→ **TASK OBJECTIVE**
Copy word for word each line from the one that has "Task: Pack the" to the last line of the records, with no other lines.

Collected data
- - - - -
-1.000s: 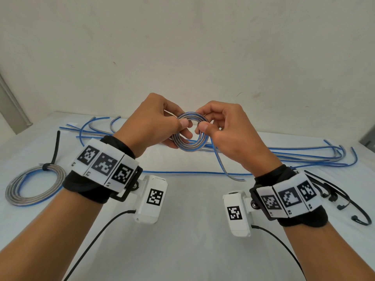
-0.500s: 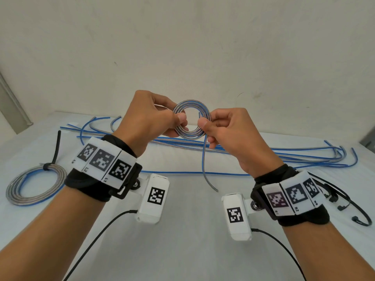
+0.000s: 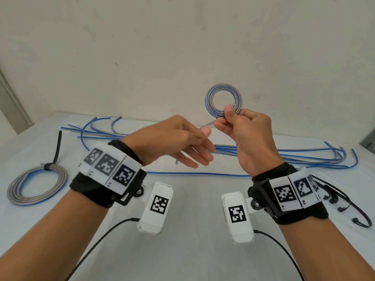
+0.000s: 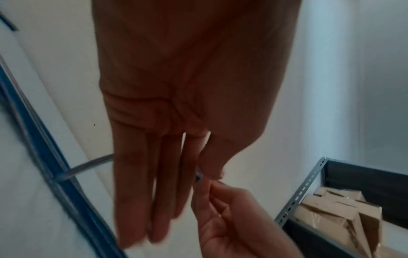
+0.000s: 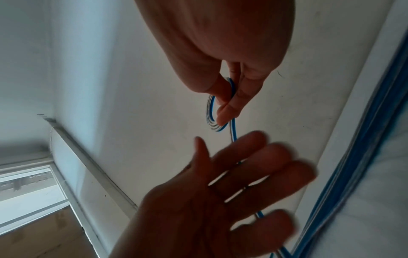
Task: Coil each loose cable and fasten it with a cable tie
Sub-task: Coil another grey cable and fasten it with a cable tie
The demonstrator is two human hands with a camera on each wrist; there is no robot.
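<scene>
A small blue-and-silver cable coil [image 3: 223, 102] stands upright in the air above the white table [image 3: 182, 250]. My right hand [image 3: 224, 118] pinches its lower edge between thumb and forefinger, seen close in the right wrist view [image 5: 227, 97]. The coil's loose tail [image 5: 233, 134] hangs down behind my left hand [image 3: 200, 149]. That hand is just left of and below the coil, its fingers [image 5: 253, 174] straight and spread, holding nothing. Its image is blurred.
A finished coil [image 3: 36, 185] bound with a black cable tie [image 3: 54, 153] lies at the left. Several loose blue cables [image 3: 263, 157] stretch across the back of the table. Black cable ties [image 3: 345, 201] lie at the right. A metal shelf with cardboard boxes [image 4: 331, 209] stands beyond.
My left hand let go of the coil, opened and dropped lower. My right hand carried the coil up and to the right, holding it alone.
</scene>
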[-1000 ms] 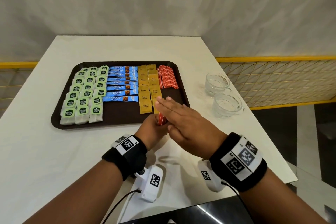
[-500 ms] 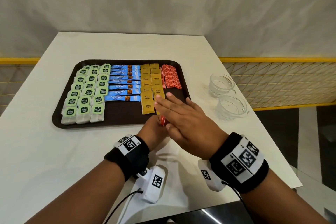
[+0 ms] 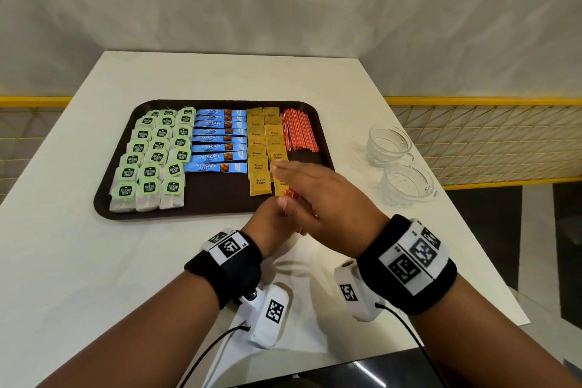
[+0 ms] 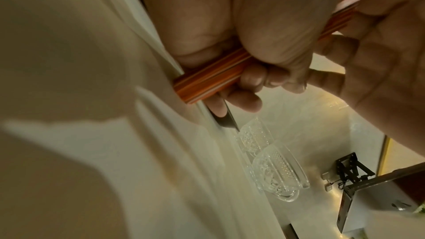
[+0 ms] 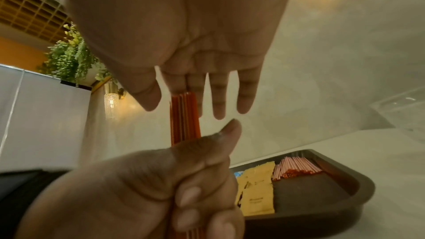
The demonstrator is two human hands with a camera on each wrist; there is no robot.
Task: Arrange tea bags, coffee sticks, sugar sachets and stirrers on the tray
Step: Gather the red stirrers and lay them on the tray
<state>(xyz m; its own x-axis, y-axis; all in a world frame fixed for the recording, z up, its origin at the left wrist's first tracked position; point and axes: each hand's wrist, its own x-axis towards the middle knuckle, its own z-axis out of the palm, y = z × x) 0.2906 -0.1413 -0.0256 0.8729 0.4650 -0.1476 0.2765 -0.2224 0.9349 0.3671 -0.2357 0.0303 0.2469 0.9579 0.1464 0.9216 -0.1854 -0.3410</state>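
Observation:
A dark brown tray (image 3: 217, 198) holds rows of green-labelled tea bags (image 3: 151, 161), blue coffee sticks (image 3: 217, 142), yellow sugar sachets (image 3: 264, 148) and a pile of orange stirrers (image 3: 297, 131). At the tray's near right edge my left hand (image 3: 271, 224) grips a bundle of orange stirrers (image 4: 214, 77) upright in its fist (image 5: 161, 188). My right hand (image 3: 311, 192) is flat, fingers straight, its palm pressed on the bundle's top end (image 5: 184, 115).
Two cut-glass cups (image 3: 389, 142) (image 3: 406, 183) stand on the white table (image 3: 78, 261) right of the tray. The table's right edge drops off beside them. A yellow railing (image 3: 485, 101) runs behind.
Both hands stay together at the tray's near right edge, barely shifted. The right palm still lies on the stirrer bundle's top.

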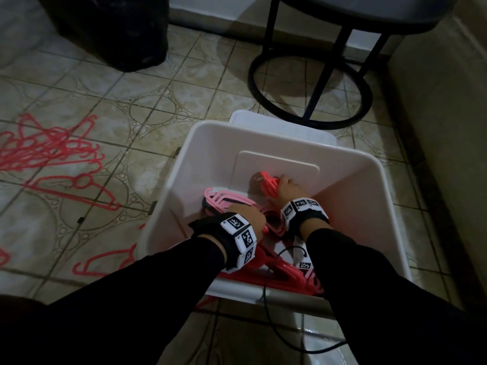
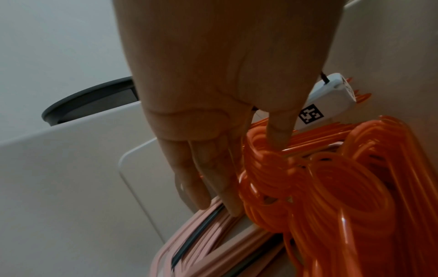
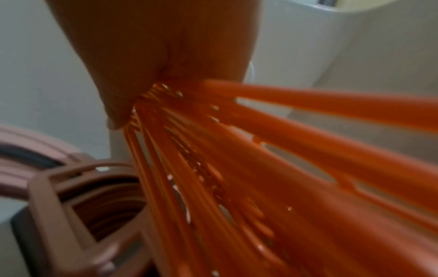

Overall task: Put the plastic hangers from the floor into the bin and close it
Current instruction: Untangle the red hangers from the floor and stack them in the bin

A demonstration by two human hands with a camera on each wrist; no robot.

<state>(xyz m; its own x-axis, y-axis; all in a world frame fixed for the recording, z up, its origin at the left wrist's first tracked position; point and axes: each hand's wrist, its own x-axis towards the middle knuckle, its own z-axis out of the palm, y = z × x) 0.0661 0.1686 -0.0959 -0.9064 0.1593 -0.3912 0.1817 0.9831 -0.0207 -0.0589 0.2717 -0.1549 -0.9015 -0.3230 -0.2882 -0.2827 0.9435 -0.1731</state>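
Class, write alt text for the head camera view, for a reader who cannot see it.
Both hands reach into an open white bin: the right hand grips a bundle of red hangers, the left hand rests by pink hangers. More red hangers lie on the tiled floor.

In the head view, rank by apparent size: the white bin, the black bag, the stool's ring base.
1. white bin
2. black bag, cropped by the frame
3. stool's ring base; it sits farther away, so the true order is unsure.

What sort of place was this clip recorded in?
Probably a room in a home, dimly lit. The floor is patterned ceramic tile, a dark stool with a round metal base stands by the wall, and a white plastic storage bin of clothes hangers sits on the floor.
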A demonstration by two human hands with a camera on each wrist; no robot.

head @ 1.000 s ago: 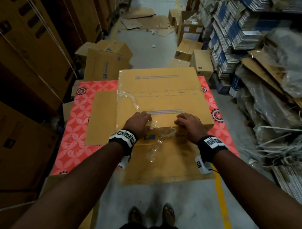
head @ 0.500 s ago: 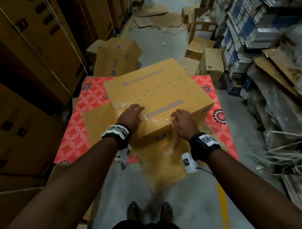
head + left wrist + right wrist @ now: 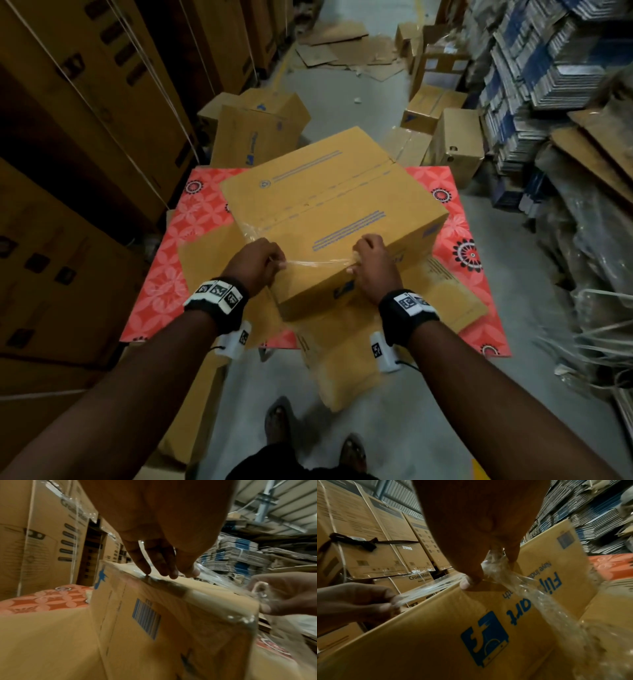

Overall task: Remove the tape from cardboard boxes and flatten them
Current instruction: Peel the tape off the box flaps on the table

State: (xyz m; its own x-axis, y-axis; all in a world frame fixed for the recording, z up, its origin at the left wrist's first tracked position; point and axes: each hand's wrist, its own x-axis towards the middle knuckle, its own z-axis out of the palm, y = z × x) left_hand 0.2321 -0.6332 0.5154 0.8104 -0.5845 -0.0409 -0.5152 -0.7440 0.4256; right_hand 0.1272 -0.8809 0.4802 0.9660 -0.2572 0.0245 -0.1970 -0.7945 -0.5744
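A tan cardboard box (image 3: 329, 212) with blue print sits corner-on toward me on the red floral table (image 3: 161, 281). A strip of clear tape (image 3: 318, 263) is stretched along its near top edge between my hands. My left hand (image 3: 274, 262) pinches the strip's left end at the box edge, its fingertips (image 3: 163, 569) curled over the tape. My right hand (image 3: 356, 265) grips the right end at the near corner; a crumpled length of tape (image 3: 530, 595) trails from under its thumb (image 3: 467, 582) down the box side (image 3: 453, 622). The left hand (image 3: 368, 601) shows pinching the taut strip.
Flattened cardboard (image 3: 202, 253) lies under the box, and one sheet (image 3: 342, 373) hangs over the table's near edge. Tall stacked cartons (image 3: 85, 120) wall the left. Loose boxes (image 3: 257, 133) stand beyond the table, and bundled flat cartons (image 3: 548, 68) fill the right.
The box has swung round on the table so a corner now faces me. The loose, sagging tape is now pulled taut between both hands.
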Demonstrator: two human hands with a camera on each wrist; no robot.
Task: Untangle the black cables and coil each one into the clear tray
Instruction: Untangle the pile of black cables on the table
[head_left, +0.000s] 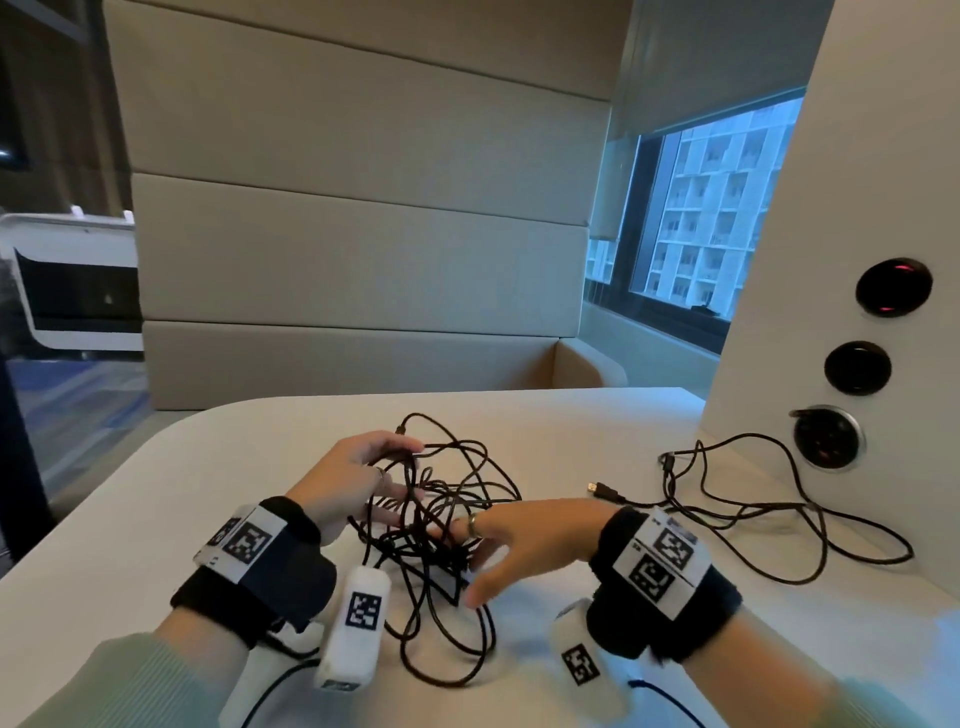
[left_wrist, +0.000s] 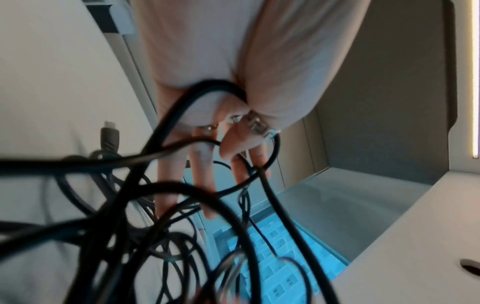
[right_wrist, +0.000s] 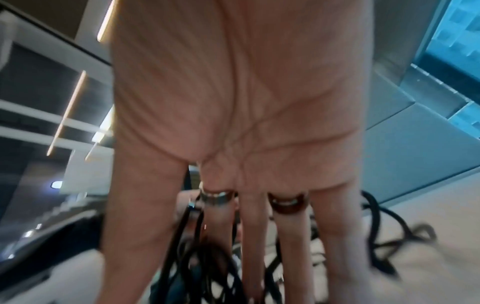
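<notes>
A tangle of black cables (head_left: 447, 499) lies in a heap on the white table (head_left: 249, 457). My left hand (head_left: 400, 467) is at the heap's left side and pinches a strand between thumb and forefinger. In the left wrist view a loop of cable (left_wrist: 215, 84) runs through the crook of the thumb, and more strands cross the fingers (left_wrist: 200, 164). My right hand (head_left: 483, 556) comes in from the right. Its straight fingers (right_wrist: 259, 236) dip into the cables (right_wrist: 197, 267) without gripping. I cannot make out a clear tray.
A separate black cable (head_left: 753, 514) sprawls at the right, its USB plug (head_left: 597, 488) lying loose. It runs to a white panel with round sockets (head_left: 831, 436). A padded bench (head_left: 353, 353) stands behind the table. A cable plug (left_wrist: 110, 137) sticks up beside the heap.
</notes>
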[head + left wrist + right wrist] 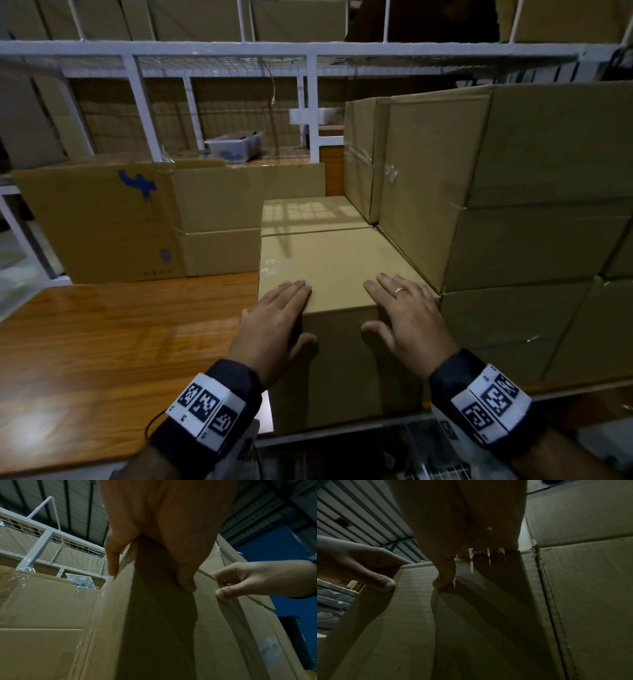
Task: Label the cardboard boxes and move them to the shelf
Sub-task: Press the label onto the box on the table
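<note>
A plain brown cardboard box (pixel 335 260) stands on the wooden shelf board (pixel 102 342), tight against the stack on its right. Its top and front face are bare cardboard. My left hand (pixel 291 311) lies on the box's near left corner, fingers flat on top and thumb against the front face. My right hand (pixel 383 305), with a ring on it, rests the same way on the near right corner. In the left wrist view the left hand (pixel 149 577) straddles the top edge of the box (pixel 171 628). In the right wrist view the right hand (pixel 467 568) does the same on the box (pixel 471 628).
A tall stack of boxes (pixel 513 205) walls off the right side. Another box (pixel 308 212) sits directly behind mine. A box with a blue mark (pixel 102 222) stands at the back left. White metal shelf frame (pixel 308 48) runs overhead, and a clear plastic bin (pixel 236 145) sits behind.
</note>
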`<state>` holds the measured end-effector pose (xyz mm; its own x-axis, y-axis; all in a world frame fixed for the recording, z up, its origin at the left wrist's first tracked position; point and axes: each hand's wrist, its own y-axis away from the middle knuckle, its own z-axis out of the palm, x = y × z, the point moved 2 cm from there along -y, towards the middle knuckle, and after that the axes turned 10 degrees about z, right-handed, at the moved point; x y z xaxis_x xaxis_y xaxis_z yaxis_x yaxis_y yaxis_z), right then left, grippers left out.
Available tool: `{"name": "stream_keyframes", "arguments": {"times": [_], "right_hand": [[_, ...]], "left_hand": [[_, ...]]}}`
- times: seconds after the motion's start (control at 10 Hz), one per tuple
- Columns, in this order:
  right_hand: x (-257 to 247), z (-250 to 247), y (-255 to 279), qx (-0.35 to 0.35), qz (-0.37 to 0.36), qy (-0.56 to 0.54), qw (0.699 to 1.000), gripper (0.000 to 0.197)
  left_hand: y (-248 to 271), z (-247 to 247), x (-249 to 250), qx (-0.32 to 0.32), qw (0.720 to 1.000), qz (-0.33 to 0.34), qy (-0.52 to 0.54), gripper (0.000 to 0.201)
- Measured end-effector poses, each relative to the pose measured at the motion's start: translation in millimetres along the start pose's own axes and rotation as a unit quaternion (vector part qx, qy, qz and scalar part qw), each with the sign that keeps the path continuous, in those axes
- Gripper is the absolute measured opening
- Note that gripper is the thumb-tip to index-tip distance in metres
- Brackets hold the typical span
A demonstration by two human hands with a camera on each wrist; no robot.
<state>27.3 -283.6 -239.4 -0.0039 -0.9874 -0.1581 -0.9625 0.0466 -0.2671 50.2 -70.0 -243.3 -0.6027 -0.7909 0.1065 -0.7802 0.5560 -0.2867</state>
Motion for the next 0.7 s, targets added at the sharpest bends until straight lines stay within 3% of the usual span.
{"name": "stream_keyframes", "arguments": {"times": [0.5,0.6,0.7], "right_hand": [[-8,-6,-4,-0.044,0.017,0.028,0.998,0.089],[-16,-12,-2,-0.048,0.035,0.013,0.998,0.104],[-28,-13,-3,-0.029,0.038,0.0,0.999,0.118]], "left_hand": [[3,-18,0,-0.08,0.997,0.017,-0.016,0.078],[6,-24,-8,-0.076,0.997,0.011,-0.005,0.075],[9,-35,-17,-0.028,0.999,0.015,-0.008,0.07]]}}
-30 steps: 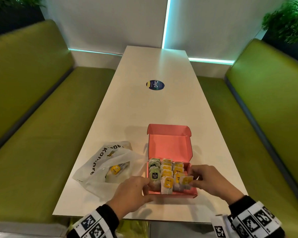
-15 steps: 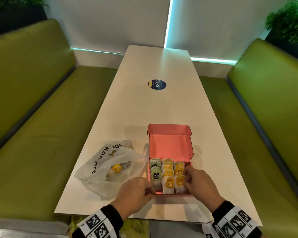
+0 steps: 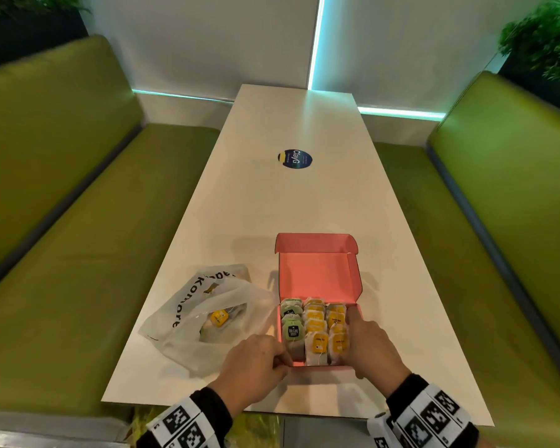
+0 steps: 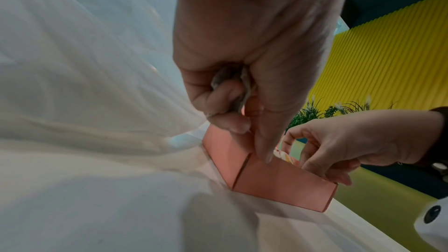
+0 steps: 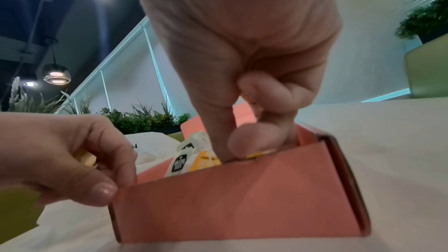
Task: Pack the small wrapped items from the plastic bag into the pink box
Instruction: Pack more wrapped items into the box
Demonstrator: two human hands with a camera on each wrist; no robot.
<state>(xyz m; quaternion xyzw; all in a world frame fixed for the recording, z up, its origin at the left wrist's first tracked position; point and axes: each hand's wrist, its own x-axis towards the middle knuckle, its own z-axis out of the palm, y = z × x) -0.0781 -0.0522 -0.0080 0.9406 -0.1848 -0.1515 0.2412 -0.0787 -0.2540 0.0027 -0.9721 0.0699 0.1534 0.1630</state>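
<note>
The pink box (image 3: 317,270) lies open near the table's front edge, its lid flat behind it. Inside stand rows of wrapped items: green ones (image 3: 292,331) on the left, yellow ones (image 3: 317,344) in the middle and on the right. My left hand (image 3: 280,362) is at the box's front left corner. Its curled fingers hold a crinkled wrapped item (image 4: 240,87), and its thumb presses the corner. My right hand (image 3: 353,344) reaches into the box's right side, with thumb and a curled finger (image 5: 254,141) pinching a yellow wrapped item (image 5: 206,162). The plastic bag (image 3: 191,305) lies to the left.
A yellow wrapped item (image 3: 219,317) shows through the bag. A round blue sticker (image 3: 295,159) marks the middle of the white table (image 3: 288,205). Green benches (image 3: 78,205) run along both sides. The table's front edge is just below my wrists.
My right hand carried a yellow wrapped item down into the front of the right row and now sits tucked in there. The left hand stayed at the front left corner.
</note>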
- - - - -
→ **ANSWER SPACE**
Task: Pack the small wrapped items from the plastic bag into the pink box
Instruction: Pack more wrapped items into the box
Demonstrator: two human hands with a camera on each wrist; no robot.
<state>(xyz m; quaternion xyzw; all in a world frame fixed for the recording, z up, its origin at the left wrist's first tracked position; point and axes: each hand's wrist, its own x-axis towards the middle knuckle, its own z-axis out of the palm, y = z × x) -0.0781 -0.0522 -0.0080 0.9406 -0.1848 -0.1515 0.2412 -0.0787 -0.2540 0.0027 -0.9721 0.0699 0.1534 0.1630</state>
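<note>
The pink box (image 3: 317,270) lies open near the table's front edge, its lid flat behind it. Inside stand rows of wrapped items: green ones (image 3: 292,331) on the left, yellow ones (image 3: 317,344) in the middle and on the right. My left hand (image 3: 280,362) is at the box's front left corner. Its curled fingers hold a crinkled wrapped item (image 4: 240,87), and its thumb presses the corner. My right hand (image 3: 353,344) reaches into the box's right side, with thumb and a curled finger (image 5: 254,141) pinching a yellow wrapped item (image 5: 206,162). The plastic bag (image 3: 191,305) lies to the left.
A yellow wrapped item (image 3: 219,317) shows through the bag. A round blue sticker (image 3: 295,159) marks the middle of the white table (image 3: 288,205). Green benches (image 3: 78,205) run along both sides. The table's front edge is just below my wrists.
My right hand carried a yellow wrapped item down into the front of the right row and now sits tucked in there. The left hand stayed at the front left corner.
</note>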

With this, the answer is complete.